DavidLandup0 avatar Jul 28 '22 11:07 DavidLandup0

I think that we are a little bit loosing the scope of Keras-cv manifesto in this thread.

The main goal here is to share reusable subcomponents to build the next network in the same/proxy family.

So I think it is not important if we start with V3 or V7 but is that tomorrow we have reusable components and the internal API (from V3/V4/V7 ?) to quickly build V8.

Cause here SOTA is really a quickly moving target and often many papers build over the previous archs introducing new elements.

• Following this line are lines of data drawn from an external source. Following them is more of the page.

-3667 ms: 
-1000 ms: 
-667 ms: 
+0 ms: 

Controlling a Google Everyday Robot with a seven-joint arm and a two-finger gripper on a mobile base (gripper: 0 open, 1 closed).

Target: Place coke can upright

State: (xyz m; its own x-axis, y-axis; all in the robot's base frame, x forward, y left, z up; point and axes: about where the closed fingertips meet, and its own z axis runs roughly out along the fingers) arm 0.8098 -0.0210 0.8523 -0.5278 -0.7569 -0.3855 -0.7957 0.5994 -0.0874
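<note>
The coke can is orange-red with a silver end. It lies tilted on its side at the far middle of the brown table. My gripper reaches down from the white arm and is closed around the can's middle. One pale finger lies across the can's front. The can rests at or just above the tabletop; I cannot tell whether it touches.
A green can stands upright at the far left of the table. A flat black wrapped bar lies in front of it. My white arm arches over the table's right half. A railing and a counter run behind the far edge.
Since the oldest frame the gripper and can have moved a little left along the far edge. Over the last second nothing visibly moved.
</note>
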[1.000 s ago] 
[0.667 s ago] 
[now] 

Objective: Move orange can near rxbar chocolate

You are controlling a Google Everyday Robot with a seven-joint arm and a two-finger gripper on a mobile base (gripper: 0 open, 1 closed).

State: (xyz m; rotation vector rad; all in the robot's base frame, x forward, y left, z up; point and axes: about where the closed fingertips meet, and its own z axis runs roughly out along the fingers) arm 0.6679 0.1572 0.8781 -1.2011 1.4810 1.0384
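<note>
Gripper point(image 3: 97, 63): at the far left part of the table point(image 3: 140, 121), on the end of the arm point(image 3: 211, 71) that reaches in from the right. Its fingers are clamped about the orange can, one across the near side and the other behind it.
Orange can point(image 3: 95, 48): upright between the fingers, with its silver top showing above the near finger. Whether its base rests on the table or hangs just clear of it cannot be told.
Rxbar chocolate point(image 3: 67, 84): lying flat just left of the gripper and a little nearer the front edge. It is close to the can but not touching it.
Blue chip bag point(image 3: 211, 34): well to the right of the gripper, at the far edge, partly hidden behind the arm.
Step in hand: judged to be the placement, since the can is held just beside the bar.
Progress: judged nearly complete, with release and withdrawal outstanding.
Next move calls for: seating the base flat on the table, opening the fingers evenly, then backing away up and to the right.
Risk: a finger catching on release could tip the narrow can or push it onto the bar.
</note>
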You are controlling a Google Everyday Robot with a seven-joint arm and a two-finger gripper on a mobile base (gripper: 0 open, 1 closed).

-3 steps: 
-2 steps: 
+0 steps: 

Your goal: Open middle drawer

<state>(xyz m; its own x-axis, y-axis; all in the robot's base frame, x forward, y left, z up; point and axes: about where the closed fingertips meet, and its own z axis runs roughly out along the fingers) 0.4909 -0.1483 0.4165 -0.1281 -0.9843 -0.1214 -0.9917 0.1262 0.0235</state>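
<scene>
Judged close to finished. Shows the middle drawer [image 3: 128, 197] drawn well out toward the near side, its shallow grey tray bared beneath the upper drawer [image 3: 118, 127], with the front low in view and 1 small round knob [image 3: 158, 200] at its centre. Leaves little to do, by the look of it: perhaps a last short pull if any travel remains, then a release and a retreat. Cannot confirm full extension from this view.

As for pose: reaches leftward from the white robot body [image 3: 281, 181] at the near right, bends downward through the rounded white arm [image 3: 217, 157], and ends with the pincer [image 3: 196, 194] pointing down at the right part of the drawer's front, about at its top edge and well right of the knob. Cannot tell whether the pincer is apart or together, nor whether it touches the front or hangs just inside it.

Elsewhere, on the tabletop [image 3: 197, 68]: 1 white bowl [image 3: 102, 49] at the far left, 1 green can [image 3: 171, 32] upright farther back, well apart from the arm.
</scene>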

If we have a strong internal modularity we could be on par of the competitor to release new SOTA model.

So the point is if we start with V7 are we going to have 50%, 60%, 70%, 80% of reusable modules from the previous Yolo versions?

bhack avatar Jul 28 '22 12:07 bhack

I think that we are a little bit loosing the scope of Keras-cv manifesto in this thread.

The main goal here is to share reusable subcomponents to build the next network in the same/proxy family.

So I think it is not important if we start with V3 or V7 but is that tomorrow we have reusable components and the internal API (from V3/V4/V7 ?) to quickly build V8.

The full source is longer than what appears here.